• [To do]: Gather each line of the entries below that includes "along".

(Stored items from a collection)
# # # # # # #

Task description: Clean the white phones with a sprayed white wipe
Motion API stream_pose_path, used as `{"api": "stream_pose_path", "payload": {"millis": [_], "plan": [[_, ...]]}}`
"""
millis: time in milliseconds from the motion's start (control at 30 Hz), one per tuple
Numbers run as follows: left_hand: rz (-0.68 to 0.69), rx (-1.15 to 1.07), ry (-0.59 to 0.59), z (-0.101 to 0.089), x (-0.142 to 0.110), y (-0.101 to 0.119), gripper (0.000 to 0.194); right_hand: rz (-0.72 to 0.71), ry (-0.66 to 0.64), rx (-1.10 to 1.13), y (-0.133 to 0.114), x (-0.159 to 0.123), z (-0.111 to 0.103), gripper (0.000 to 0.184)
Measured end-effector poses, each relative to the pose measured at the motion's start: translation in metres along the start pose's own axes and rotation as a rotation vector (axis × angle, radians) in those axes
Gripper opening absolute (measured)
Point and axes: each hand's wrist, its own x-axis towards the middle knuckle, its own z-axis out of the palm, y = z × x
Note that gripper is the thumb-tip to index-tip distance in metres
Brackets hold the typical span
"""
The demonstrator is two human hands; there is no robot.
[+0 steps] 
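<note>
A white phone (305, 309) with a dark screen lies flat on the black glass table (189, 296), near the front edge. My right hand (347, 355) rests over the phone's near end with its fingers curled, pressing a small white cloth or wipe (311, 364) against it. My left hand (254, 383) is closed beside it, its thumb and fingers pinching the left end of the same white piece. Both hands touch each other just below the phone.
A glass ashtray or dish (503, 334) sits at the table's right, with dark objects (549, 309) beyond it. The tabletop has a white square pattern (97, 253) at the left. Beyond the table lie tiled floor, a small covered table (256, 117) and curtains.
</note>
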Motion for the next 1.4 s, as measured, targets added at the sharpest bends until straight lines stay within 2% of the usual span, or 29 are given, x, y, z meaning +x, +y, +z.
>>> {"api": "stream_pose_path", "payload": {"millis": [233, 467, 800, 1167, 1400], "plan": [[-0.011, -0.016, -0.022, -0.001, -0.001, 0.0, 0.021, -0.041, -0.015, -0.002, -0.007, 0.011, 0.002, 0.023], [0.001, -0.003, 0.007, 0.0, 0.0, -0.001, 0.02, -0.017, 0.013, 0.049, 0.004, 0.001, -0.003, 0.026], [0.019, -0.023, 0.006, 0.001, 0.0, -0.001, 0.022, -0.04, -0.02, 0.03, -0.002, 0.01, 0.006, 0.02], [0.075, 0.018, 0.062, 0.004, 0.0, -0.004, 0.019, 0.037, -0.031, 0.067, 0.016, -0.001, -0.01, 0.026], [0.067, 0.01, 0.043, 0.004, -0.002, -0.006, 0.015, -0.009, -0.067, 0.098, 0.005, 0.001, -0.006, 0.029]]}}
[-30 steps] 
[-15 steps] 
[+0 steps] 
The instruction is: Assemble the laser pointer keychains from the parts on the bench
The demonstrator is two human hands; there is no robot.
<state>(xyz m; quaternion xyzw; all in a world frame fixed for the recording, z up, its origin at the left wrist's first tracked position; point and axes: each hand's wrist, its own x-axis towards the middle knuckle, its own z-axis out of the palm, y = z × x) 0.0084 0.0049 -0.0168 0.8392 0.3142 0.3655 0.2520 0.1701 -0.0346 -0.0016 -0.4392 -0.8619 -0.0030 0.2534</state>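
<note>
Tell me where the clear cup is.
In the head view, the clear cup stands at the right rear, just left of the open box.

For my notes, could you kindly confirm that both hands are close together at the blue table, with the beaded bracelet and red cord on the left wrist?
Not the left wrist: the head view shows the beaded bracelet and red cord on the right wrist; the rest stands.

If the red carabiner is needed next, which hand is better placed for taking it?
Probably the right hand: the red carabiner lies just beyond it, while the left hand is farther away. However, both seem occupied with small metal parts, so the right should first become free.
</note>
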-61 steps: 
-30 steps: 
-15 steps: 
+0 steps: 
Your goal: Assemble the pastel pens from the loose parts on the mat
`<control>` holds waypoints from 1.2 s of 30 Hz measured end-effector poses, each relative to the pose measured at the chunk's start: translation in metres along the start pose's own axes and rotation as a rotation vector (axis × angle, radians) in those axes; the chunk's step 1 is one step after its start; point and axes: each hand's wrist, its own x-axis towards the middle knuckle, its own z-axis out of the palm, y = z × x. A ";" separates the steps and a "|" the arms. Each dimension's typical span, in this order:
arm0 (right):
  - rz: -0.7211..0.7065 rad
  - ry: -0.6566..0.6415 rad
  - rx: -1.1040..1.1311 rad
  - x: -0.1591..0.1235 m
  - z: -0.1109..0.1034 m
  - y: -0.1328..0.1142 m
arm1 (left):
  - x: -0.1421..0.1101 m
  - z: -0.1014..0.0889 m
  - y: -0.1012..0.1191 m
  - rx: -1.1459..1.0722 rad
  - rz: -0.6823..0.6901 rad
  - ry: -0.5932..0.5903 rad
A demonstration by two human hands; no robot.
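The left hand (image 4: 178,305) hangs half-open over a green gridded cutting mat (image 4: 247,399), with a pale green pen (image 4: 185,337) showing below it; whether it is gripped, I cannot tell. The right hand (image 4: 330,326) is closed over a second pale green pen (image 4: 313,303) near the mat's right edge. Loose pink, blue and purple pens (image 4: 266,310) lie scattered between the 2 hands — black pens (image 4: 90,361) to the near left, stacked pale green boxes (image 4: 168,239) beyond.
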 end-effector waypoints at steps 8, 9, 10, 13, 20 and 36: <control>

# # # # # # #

• [Solution to the problem]:
Measured end-effector poses, each relative to the pose measured at the motion's start: translation in metres along the start pose's own axes and rotation as a rotation vector (axis × angle, radians) in those axes
`<control>` holds waypoints from 1.2 s of 30 Hz measured end-effector poses, each relative to the pose measured at the chunk's start: translation in metres along the start pose's own axes and rotation as a rotation vector (axis × angle, radians) in those axes; the chunk's step 1 is one step after its start; point and axes: each hand's wrist, its own x-axis towards the middle knuckle, its own z-axis out of the palm, y = z × x. A ";" separates the steps and a "|" the arms. Each dimension's typical span, in this order:

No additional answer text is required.